» **WHAT YOU NEED TO DO**
Report each line of the data that has "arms" somewhere in it.

» **DATA SEGMENT**
= Beginning of Section =
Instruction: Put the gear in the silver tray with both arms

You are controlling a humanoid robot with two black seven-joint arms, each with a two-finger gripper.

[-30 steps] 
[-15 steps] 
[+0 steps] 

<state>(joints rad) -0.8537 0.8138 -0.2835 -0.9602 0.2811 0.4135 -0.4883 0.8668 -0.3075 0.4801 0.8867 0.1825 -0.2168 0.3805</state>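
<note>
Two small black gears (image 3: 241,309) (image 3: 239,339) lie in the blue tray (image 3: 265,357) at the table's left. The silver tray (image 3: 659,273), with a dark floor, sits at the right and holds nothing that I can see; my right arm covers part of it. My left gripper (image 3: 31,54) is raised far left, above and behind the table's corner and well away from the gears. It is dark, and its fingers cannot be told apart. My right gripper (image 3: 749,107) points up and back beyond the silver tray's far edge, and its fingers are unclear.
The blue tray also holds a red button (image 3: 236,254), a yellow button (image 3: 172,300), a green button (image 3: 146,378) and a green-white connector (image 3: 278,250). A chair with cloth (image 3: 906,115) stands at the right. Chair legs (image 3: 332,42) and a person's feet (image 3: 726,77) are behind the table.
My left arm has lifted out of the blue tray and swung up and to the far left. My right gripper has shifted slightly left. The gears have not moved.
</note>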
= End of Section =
» **RESPONSE BOX**
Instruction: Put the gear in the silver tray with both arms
You are controlling a humanoid robot with two black seven-joint arms, each with a two-finger gripper.

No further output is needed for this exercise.